My work focuses on the creation of illusory acts of tension between what is seemingly organic in form and what is clearly machined. The Organic, shaped by my hands, is illustrated in the rough surfaces and plant-like forms. These components are inspired by Nature. The Machined, characterized by the clean lines of the slip-cast objects and the plastic or clay 3D printed elements, is one step removed from my hands—formed by molds and modern technology. These parts, however, are not unnatural or inorganic. While these sleek components appear to be the offspring of the digital age, they are simply human manipulations of natural materials and processes.
The real difference between the organic and the machined lies in their inherent goals: one is predicated by a struggle for survival, while the other is predicated by a desire to achieve maximum efficiency.
When the analogue and the digital are juxtaposed, all tension fades away and the push and pull gives way to a merger. The eye beholds a single piece in which the organic and the machined coexist…in their natural states.
— Matt Mitros
Matt Mitros was born in Philadelphia, PA. After graduating from Penn State University in 2001 with a BFA, Mitros completed a post-baccalaureate from the University of Illinois and holds an MFA from the University of Washington. Mitros has been an Artist-In-Residence at Arrowmont School of Arts & Crafts, the Archie Bray Foundation, and Red Lodge Clay Center. He is currently an Assistant Professor of Art at The University of Alabama.

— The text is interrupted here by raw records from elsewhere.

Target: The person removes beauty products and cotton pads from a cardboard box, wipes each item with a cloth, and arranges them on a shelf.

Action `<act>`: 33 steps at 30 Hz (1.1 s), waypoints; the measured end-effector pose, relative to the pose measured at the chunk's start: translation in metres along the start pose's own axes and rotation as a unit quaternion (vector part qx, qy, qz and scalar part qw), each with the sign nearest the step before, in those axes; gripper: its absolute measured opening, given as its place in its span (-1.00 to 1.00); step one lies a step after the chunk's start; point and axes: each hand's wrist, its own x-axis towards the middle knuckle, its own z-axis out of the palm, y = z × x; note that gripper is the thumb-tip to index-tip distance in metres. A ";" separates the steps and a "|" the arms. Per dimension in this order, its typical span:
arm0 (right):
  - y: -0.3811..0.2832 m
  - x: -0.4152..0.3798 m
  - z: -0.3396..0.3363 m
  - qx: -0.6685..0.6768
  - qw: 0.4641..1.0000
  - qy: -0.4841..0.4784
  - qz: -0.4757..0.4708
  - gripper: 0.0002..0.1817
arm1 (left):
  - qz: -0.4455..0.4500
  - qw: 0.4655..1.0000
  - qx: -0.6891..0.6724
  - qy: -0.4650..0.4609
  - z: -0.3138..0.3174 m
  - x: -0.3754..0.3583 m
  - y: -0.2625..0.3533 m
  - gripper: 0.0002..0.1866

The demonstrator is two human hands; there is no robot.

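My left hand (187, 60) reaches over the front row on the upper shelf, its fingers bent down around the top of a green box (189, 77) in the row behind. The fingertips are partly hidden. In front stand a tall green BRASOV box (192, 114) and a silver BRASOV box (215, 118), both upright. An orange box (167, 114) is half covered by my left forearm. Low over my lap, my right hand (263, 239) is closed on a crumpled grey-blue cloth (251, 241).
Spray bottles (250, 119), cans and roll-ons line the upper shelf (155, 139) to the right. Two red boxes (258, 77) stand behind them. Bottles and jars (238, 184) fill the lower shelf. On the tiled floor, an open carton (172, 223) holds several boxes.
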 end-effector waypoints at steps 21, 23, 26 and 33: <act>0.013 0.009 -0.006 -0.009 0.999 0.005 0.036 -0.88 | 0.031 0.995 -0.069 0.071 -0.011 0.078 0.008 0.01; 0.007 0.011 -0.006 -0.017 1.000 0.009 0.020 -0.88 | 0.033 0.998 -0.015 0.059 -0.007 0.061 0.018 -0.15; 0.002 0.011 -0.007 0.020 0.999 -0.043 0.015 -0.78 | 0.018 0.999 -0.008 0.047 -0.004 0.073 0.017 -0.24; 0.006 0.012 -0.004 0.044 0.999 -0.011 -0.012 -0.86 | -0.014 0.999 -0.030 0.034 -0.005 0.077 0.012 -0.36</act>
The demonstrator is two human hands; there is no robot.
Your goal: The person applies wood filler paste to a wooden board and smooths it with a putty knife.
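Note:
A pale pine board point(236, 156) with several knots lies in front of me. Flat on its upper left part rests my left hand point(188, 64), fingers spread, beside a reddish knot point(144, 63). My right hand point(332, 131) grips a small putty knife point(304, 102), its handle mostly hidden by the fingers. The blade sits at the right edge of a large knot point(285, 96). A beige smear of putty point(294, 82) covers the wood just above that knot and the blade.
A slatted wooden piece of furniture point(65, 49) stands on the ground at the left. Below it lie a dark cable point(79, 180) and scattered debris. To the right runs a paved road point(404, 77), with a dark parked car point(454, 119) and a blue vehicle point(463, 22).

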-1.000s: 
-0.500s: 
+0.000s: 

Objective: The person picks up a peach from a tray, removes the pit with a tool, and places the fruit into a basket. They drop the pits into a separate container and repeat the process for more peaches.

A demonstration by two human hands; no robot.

In 2008 Mitros was an Artist Trust GAP (Grant for Artist Projects) recipient funded by the City of Seattle. Mitros was selected as a 2013 Emerging Artist by Ceramics Monthly. His work has been featured in Art in America, Art LTD, Clay Times, Ceramics Monthly, and City Arts Magazine, as well as the book 500 Figures in Clay. His work is in the permanent public collections of the National Museum of Slovenia, Bemidji State University, the Spartanburg Art Museum, the de Young Museum, The Hudgens Center for the Arts, Fine Arts Museum of Florida State University, and others.
Mitros maintains a studio in Tuscaloosa, AL where he lives with his family and two very lazy Whippets.